Le secteur spatial se dirige vers 2026, mais les ETF et le Kensho Space Index ont battu de nombreuses actions individuelles malgré la crise estivale.
Le secteur aérospatial connaît depuis des mois une phase de fort intérêt sur les marchés internationaux. La cotation en bourse de EspaceX il a mis en lumière toutes les entreprises spatiales, des lancements aux satellites. Les investisseurs ont recherché une exposition au thème avec différents instruments, notamment des actions individuelles et des fonds dédiés. Cependant, 2026 a réservé une surprise, car elle a récompensé des choix moins intuitifs.
Une année de course pour le secteur spatial et un effondrement estival
Le entreprises spatiales ils ont couru pendant longtemps, poussés par l’attente que SpaceX entre en bourse. Le mouvement s'est accentué jusqu'en juin, lorsque le prix a marqué le point culminant de la saison. L’effondrement est survenu peu de temps après, le mois de juillet anéantissant une grande partie des gains. Le rebond du mois d'août a ensuite ramené de nombreuses valeurs proches des niveaux du début de l'année. La force du thème reste intacte, mais le chemin a été tout sauf linéaire.

Les noms individuels décrivent bien ce swing, avec des résultats très éloignés les uns des autres. Laboratoires de la planète gagne +20,97% depuis janvier, tandis que Laboratoire de fusée il s'arrête à +13,62%. Machines intuitives marque seulement +6,32%, et AST SpaceMobile reste dans le rouge à -14,96%.
Les ETF ont rapporté plus que les actions individuelles
Les données les plus intéressantes concernent cependant la comparaison entre ETF et les actions individuelles. Un ETF est un instrument qui s’achète et se vend en bourse comme une action normale, mais en son sein il rassemble déjà de nombreuses entreprises. Avec un seul achat, vous bénéficiez ainsi d’une exposition à l’ensemble du secteur, plutôt qu’à une seule valeur.

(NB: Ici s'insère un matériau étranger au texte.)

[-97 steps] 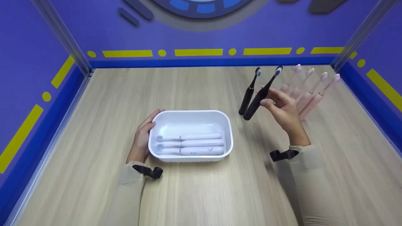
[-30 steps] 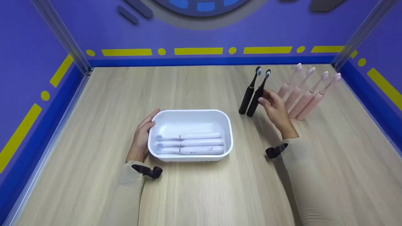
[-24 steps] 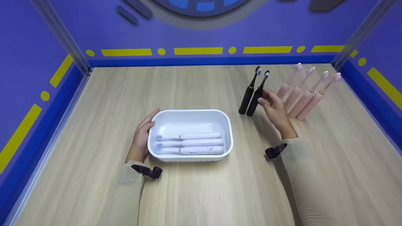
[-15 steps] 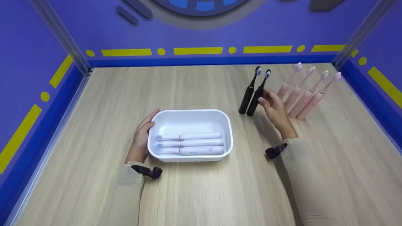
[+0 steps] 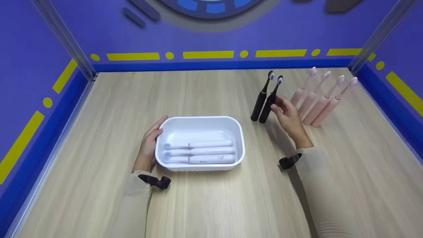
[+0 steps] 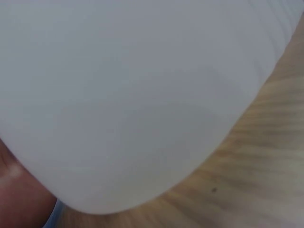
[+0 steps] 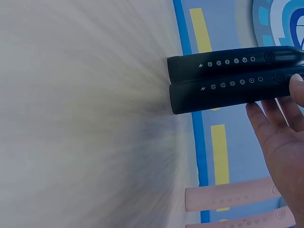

Dans le 2026 ces ETF ont rapporté plus que les actions spatiales individuelles, avec des fluctuations plus faibles. Le meilleur c'était ROKTqui gagne +38,57% depuis le début de l'année. Cet ETF n’est cependant pas du pur spatial, car il mélange des entreprises spatiales et des entreprises qui explorent les fonds marins. Ils se tiennent derrière OVNI à +23,71% et les deux ETF de défense, XAR à +18,50%e ITA à +14,06%.
Le paradoxe SpaceX au sein des ETF
Il y a ensuite un aspect qui bouleverse la lecture la plus courante parmi les investisseurs. SpaceX n'est pas présent dans tous les fonds du secteur, mais seulement dans certains d'entre eux. UFO et les deux fonds gérés activement, c'est-à-dire le contiennent NASA Et ARKX. Or, ROKT, les deux fonds de défense, ne le contiennent pas BOTZdédié à la robotique et à l'intelligence artificielle. Cependant, les fonds mêmes qui le détiennent en portefeuille ont rapporté moins que les autres. La raison est simple et concerne le titre SpaceX lui-même. De la Devis de juin l'action se négocie en dessous du prix de placement, ce qui a donc ralenti ceux qui la possèdent.
Le Kensho Space Index, le thermomètre le plus propre


Toutefois, pour mesurer la force réelle du commerce spatial, il faut un outil différent des ETF. L'indice spatial Kenshoappelé KMARSP, ne suit que les entreprises spatiales. Ce n'est pas un produit que vous achetez, mais un indice de référence qui suit les performances du secteur. L'index marque le +45,54% à partir du début de 2026, plus que n’importe quel ETF vu auparavant. La version pure de l’espace, sans fonds marins et sans le frein de SpaceX, bat les fonds et les fusées. Le scénario 2026 récompense davantage une large exposition que le pari sur un seul nom.